[[ Given material, beginning ]]
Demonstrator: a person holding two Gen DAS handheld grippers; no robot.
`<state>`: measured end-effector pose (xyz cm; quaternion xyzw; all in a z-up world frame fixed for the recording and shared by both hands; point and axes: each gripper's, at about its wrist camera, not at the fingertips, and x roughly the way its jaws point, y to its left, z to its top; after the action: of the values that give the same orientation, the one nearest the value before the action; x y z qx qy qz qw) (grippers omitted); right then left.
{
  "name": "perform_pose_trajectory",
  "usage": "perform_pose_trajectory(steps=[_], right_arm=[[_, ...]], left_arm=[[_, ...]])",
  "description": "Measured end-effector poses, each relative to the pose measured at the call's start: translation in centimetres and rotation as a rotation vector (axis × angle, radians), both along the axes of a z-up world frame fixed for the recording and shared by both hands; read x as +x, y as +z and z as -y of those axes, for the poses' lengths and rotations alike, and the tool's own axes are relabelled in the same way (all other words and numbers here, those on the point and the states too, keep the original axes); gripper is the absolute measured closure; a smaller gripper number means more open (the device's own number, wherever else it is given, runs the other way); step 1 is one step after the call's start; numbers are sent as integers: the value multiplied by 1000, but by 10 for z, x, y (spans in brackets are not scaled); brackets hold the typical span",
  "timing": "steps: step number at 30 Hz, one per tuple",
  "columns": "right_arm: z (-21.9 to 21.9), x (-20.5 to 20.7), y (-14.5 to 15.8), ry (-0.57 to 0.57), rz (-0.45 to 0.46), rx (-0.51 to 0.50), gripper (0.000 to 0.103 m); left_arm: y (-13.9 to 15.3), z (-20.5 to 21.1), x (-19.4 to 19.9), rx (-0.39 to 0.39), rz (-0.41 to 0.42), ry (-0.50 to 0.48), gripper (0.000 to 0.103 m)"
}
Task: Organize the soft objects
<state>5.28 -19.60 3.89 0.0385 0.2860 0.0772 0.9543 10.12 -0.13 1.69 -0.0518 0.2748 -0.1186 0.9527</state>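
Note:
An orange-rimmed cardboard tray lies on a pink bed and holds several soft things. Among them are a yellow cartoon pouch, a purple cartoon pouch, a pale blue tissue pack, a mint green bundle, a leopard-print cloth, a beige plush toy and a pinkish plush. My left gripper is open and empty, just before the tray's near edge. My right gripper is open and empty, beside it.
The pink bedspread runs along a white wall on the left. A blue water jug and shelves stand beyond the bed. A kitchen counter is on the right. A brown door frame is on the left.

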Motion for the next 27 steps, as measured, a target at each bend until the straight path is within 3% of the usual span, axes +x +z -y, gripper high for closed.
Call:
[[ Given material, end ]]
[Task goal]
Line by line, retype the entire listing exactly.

[Exercise answer]
Demonstrator: a person holding two Gen DAS handheld grippers; no robot.
`<state>`: measured end-effector pose (xyz cm; quaternion xyzw; all in a z-up world frame fixed for the recording and shared by both hands; point and axes: each gripper's, at about its wrist camera, not at the fingertips, and x roughly the way its jaws point, y to its left, z to its top; after the action: of the values that give the same orientation, the one nearest the value before the action; x y z qx qy qz qw) (grippers omitted); right then left.
{
  "name": "perform_pose_trajectory",
  "usage": "perform_pose_trajectory(steps=[_], right_arm=[[_, ...]], left_arm=[[_, ...]])",
  "description": "Measured end-effector poses, each relative to the pose measured at the call's start: translation in centimetres and rotation as a rotation vector (axis × angle, radians), both along the axes of a z-up world frame fixed for the recording and shared by both hands; read x as +x, y as +z and z as -y of those axes, for the poses' lengths and rotations alike, and the tool's own axes are relabelled in the same way (all other words and numbers here, those on the point and the states too, keep the original axes); gripper is the absolute measured closure; a smaller gripper number means more open (the device's own number, wherever else it is given, runs the other way); step 1 is one step after the call's start; numbers are sent as integers: the value multiplied by 1000, but by 10 for z, x, y (spans in brackets are not scaled); brackets hold the typical span",
  "timing": "steps: step number at 30 Hz, one per tuple",
  "columns": "right_arm: z (-21.9 to 21.9), x (-20.5 to 20.7), y (-14.5 to 15.8), ry (-0.57 to 0.57), rz (-0.45 to 0.46), rx (-0.51 to 0.50), gripper (0.000 to 0.103 m); left_arm: y (-13.9 to 15.3), z (-20.5 to 21.1), x (-19.4 to 19.9), rx (-0.39 to 0.39), rz (-0.41 to 0.42), ry (-0.50 to 0.48), gripper (0.000 to 0.103 m)"
}
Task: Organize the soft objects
<state>5.28 -19.60 3.89 0.0385 0.2860 0.0772 0.9543 10.12 -0.13 1.69 -0.0518 0.2748 -0.1186 0.9527</state>
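Note:
An orange-rimmed cardboard tray lies on a pink bed and holds several soft things. Among them are a yellow cartoon pouch, a purple cartoon pouch, a pale blue tissue pack, a mint green bundle, a leopard-print cloth, a beige plush toy and a pinkish plush. My left gripper is open and empty, just before the tray's near edge. My right gripper is open and empty, beside it.
The pink bedspread runs along a white wall on the left. A blue water jug and shelves stand beyond the bed. A kitchen counter is on the right. A brown door frame is on the left.
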
Motion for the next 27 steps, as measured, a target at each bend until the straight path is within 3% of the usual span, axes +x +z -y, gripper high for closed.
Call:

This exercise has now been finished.